Many of the area's design showrooms will be throwing open their doors and a number, such as Moroso and Flos, will be showing off new products launched a few weeks ago in Milan.
The Poltrona Frau Group is transforming its showroom into the London Design Village to display edited highlights of its 2010 collections including, for Cappellini, the new Marcel Wanders Tulip Chair.
It will also show the TWB Collection by Raw-Edges, the design duo Yael Mer and Shay Alkalay, of an armchair, a stool and a bench, which look like crumpled paper and whose construction process renders each piece different from all the others.
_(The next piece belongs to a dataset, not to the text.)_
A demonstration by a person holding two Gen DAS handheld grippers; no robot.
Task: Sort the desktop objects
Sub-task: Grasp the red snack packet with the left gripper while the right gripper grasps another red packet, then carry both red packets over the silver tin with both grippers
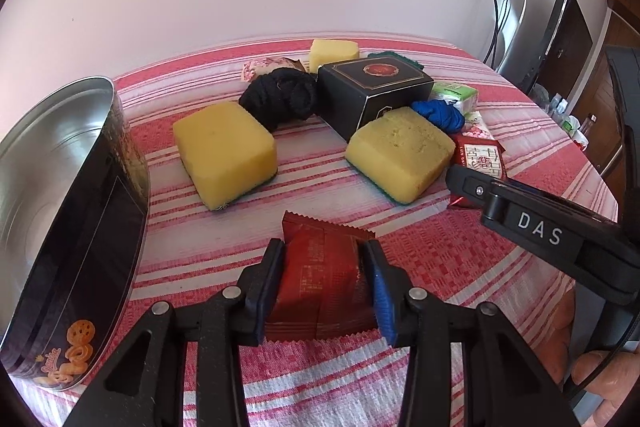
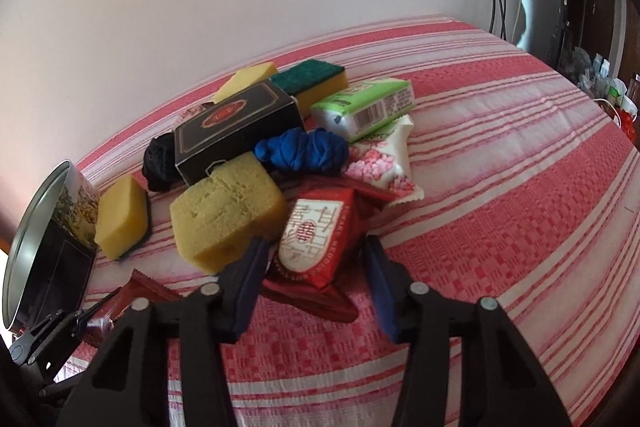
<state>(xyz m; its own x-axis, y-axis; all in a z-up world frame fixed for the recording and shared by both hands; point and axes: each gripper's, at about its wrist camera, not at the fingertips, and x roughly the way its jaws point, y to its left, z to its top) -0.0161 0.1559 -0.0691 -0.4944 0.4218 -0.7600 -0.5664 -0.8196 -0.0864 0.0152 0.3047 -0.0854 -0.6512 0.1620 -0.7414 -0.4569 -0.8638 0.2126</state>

Vitra will be showing Chairless (at £20 surely the cheapest most minimal chair it has ever developed) a sort of web belt that is strapped around the body to take pressure off the body while sitting on the floor.
Life on the outside
Non-Clerkenwell companies will get a look in at the Farmiloe building, an old warehouse with a Dickensian feel on St John Street. The pop-up exhibitions will include design brands such as Tom Dixon, who's launching his "Industry" collection of furniture and lighting based on industrial processes.
In addition, there are outside installations by artists such as Mechanical Alchemists, who create sculpture from engine parts and metal scrap, and Jonathan Batten, who has developed a series of multi-media installation sculptures Sound Flowers, which will push up through the pavements.
But that's not all...
The supporting programme of events will include a craft market at St John's Gate, life drawing classes by sculpture students from the Royal College of Art, twice daily showing of Eames's films at Vitra, a debate on fakes, as well as lectures and workshops on colour.
The Design Museum will pop up with "Designers in Residence on Tour", showing projects undertaken by a selection of designers who have worked in the museum and each designer, including Freddie Yauner, Giles Miller and Alexena Cayless will also be on hand to offer "access sessions" to the public to talk about their work, share ideas and engage in debate.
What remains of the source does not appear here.